End Part 2. Kita dalam arah yang sama
Part 2: Tentang Komitmen (Akhir Part 2)
Hari-hari setelah itu terasa lebih hangat.
Kita mulai terbiasa hadir dalam keseharian satu sama lain, meski hanya lewat layar ponsel dan pesan-pesan sederhana. Anehnya, hubungan ini terasa tenang. Tidak selalu penuh kata manis, tapi cukup untuk membuatku merasa dihargai.
Dan mungkin, memang seperti itu bentuk cinta yang dewasa—tidak berisik, tapi tetap terasa.
Aku mulai terbiasa mendengar ceritamu setiap malam. Tentang pekerjaanmu yang melelahkan, tentang hal-hal kecil yang membuatmu kesal, bahkan tentang mimpi-mimpi yang selama ini jarang kamu ceritakan pada orang lain.
Begitu juga kamu.
Kamu jadi orang pertama yang tahu saat hariku buruk. Orang pertama yang sadar kalau jawabanku mulai pendek-pendek karena lelah. Dan orang pertama yang selalu bilang,
“Kalau capek, istirahat dulu. Jangan dipendem sendiri.”
Semua terasa berjalan baik.
Sampai suatu hari, aku mulai sadar kalau kita ternyata sangat berbeda.
Kamu adalah orang yang selalu ingin menyelesaikan masalah saat itu juga. Sedangkan aku… butuh waktu untuk menenangkan diri sebelum bicara.
Kamu suka memastikan semuanya jelas.
Aku justru sering menyembunyikan apa yang sebenarnya kurasa.

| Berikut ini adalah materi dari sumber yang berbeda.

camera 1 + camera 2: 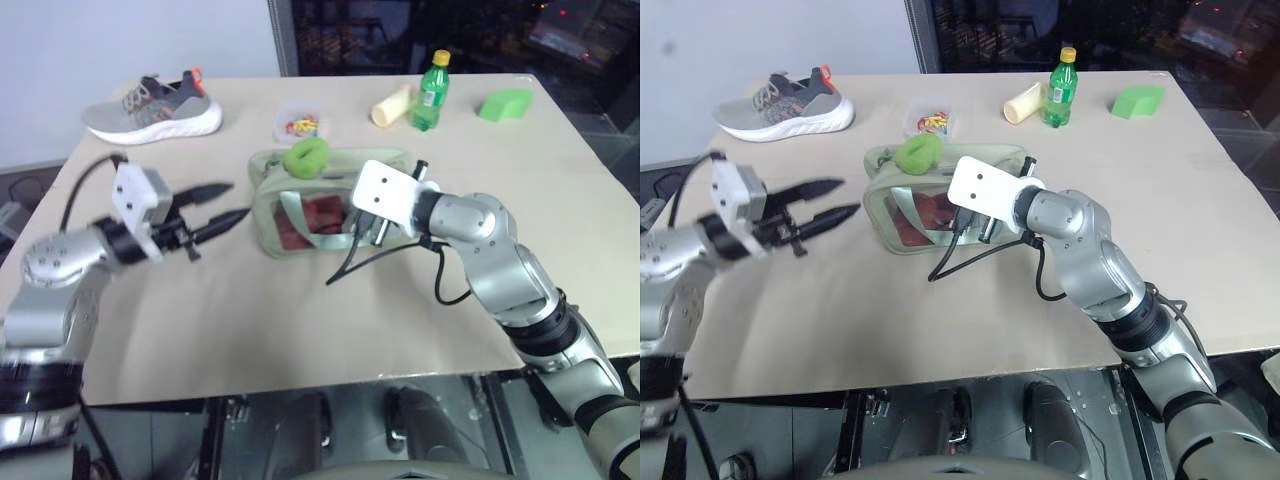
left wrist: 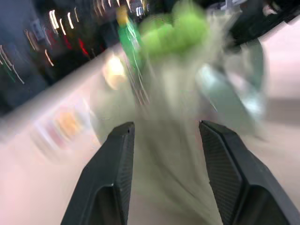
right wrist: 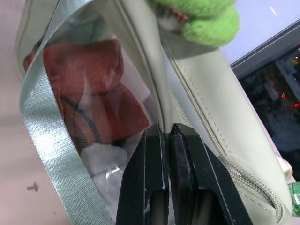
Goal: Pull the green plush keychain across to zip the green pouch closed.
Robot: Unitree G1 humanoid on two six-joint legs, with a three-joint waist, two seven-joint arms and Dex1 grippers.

Awalnya perbedaan itu terasa kecil.
Sangat kecil.
Sampai malam itu datang.
Malam ketika aku hanya ingin didengarkan, tapi kamu justru sibuk memberi solusi.
Dan tanpa sadar, obrolan sederhana berubah menjadi suasana yang canggung.

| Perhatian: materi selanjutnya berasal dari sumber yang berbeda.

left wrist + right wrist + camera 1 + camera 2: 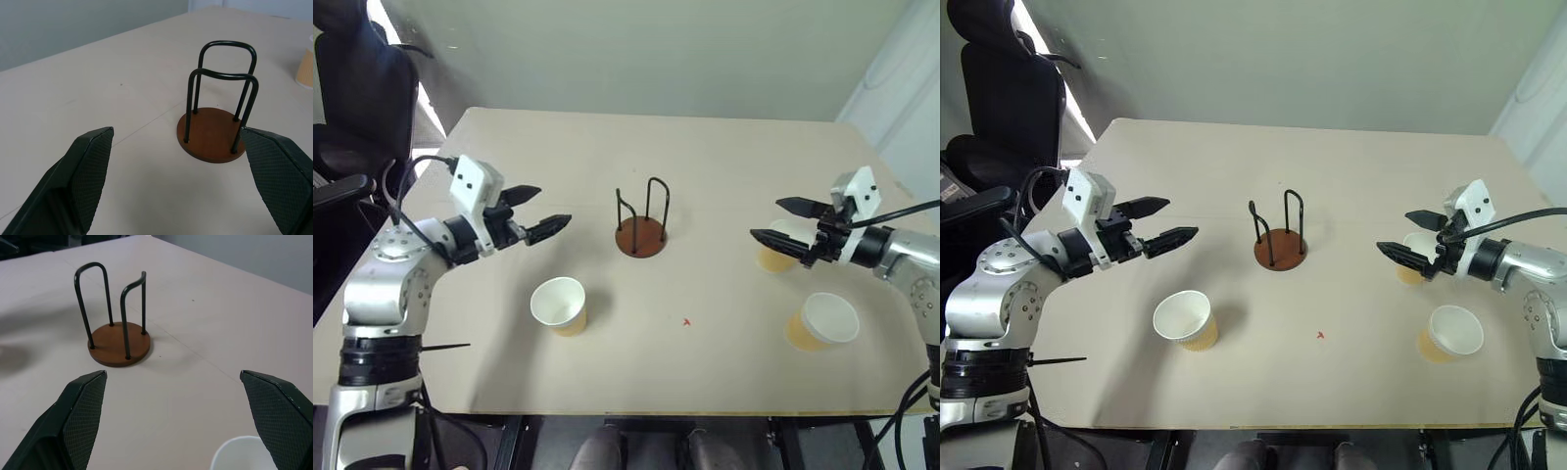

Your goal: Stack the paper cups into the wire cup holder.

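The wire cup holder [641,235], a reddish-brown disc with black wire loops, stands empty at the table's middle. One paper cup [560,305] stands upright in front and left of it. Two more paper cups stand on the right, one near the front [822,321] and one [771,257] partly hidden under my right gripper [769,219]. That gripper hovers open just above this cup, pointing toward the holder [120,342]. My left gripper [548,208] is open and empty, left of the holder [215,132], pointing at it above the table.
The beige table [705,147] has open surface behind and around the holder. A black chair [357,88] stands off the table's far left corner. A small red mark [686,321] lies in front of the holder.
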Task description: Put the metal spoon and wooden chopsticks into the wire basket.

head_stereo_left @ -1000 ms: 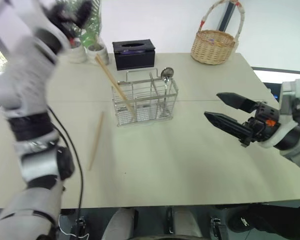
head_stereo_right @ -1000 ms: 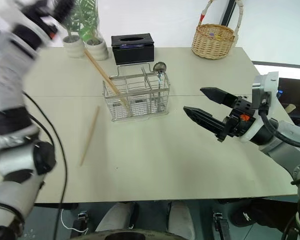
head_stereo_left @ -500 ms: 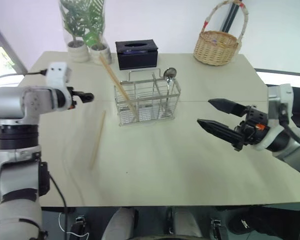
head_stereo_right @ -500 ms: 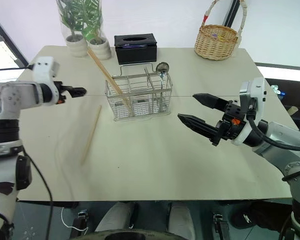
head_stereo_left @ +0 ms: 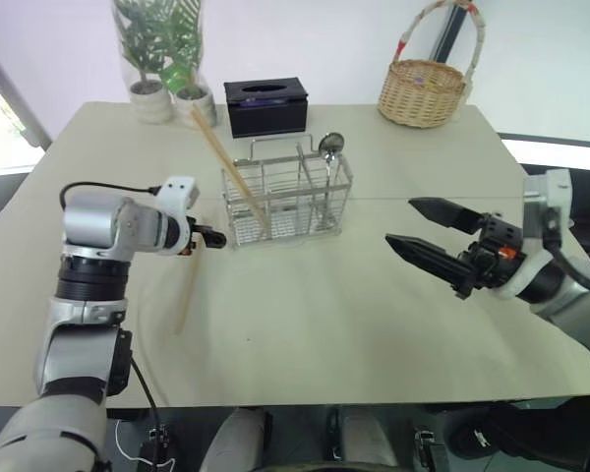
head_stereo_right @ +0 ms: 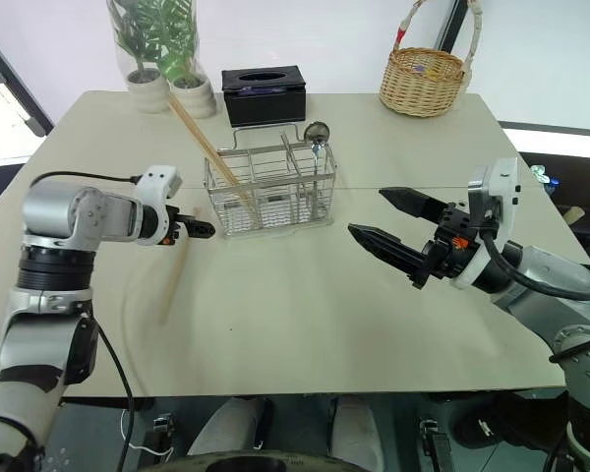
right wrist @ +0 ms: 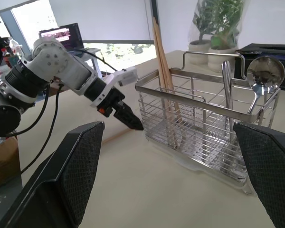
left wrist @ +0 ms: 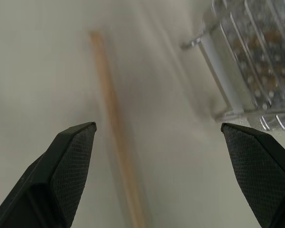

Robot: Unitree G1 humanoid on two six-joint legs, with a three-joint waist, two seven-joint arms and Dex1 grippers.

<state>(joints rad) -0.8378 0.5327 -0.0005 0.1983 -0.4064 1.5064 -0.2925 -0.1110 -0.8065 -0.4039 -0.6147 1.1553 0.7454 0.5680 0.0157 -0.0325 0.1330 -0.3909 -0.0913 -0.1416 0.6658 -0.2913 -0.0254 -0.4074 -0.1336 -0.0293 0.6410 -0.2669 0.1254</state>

“Aku cuma pengen cerita,” tulisku pelan.
“Aku juga cuma pengen bantu,” balasmu cepat.
Aku tahu kamu tidak salah.
Kamu hanya peduli.
Tapi entah kenapa, malam itu aku merasa tidak dipahami.
Dan mungkin, di saat yang sama, kamu juga mulai merasa usahamu tidak dihargai.

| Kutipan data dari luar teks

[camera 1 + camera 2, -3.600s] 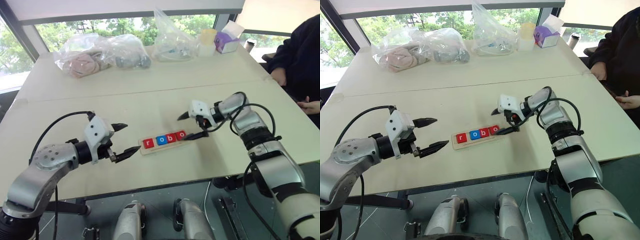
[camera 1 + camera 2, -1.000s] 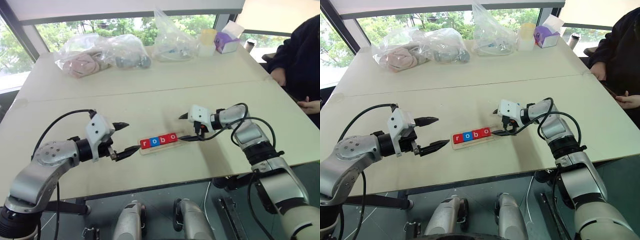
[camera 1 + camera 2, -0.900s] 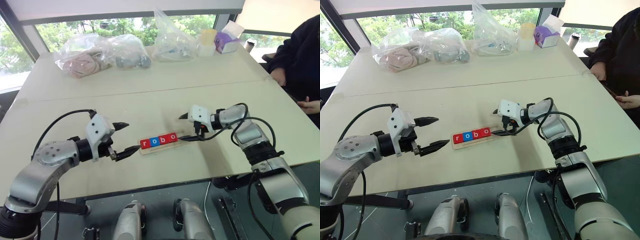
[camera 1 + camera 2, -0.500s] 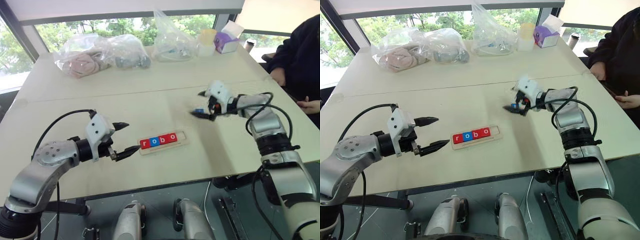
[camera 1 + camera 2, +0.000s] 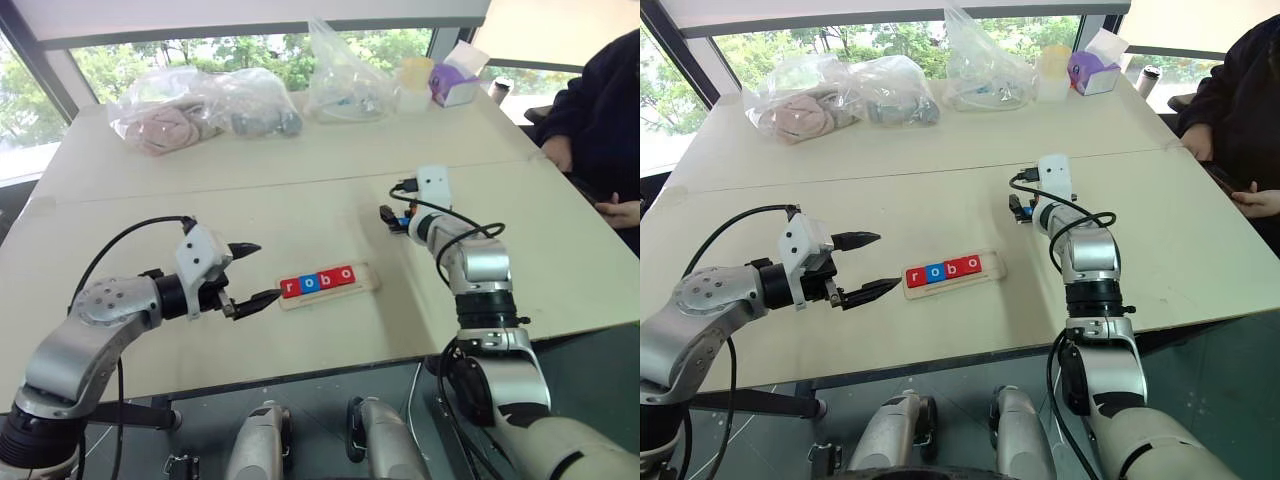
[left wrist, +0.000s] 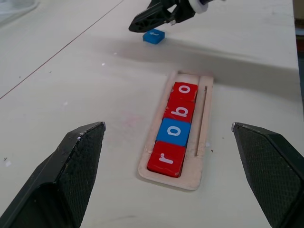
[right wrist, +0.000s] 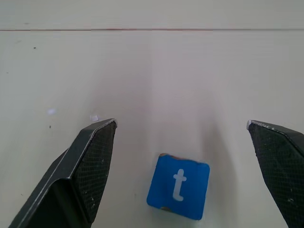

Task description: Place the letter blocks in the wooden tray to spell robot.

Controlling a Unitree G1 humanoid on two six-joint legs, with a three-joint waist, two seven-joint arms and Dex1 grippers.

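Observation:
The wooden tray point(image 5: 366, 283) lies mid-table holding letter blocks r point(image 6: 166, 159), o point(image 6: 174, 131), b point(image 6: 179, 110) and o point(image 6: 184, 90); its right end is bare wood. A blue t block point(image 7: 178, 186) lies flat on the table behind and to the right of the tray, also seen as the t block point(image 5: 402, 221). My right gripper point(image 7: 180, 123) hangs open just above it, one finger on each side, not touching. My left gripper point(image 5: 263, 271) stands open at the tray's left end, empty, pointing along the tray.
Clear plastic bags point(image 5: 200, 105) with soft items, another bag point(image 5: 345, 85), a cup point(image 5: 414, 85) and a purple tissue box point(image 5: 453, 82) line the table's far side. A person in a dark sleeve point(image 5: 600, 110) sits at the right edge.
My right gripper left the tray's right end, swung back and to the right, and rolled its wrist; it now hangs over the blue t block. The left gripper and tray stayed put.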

Setelah itu, percakapan kita tidak sepanas biasanya.
Masih saling mengabari.
Masih saling bertanya kabar.
Tapi ada sesuatu yang terasa berbeda.
Seolah kita sedang sama-sama berhati-hati.
Dan untuk pertama kalinya sejak hubungan ini dimulai, aku mulai sadar—
ternyata mencintai seseorang bukan hanya tentang menemukan banyak kesamaan.
Tapi juga tentang bagaimana bertahan di tengah banyak perbedaan.
Malam itu, sebelum tidur, aku membaca ulang pesan-pesan kita.
Lalu pandanganku berhenti pada satu kalimat darimu beberapa hari lalu:
“Kalau nanti ada hal yang bikin kita berbeda pendapat, jangan langsung menjauh ya.”
Saat itu aku sempat menganggapnya hanya candaan.
Tapi sekarang, entah kenapa… kalimat itu terasa seperti pertanda.
Karena mungkin, setelah ini,
kita akan mulai belajar—
bahwa mempertahankan hubungan tidak cukup hanya dengan rasa nyaman.
Kadang, dibutuhkan pengertian yang lebih besar daripada ego masing-masing.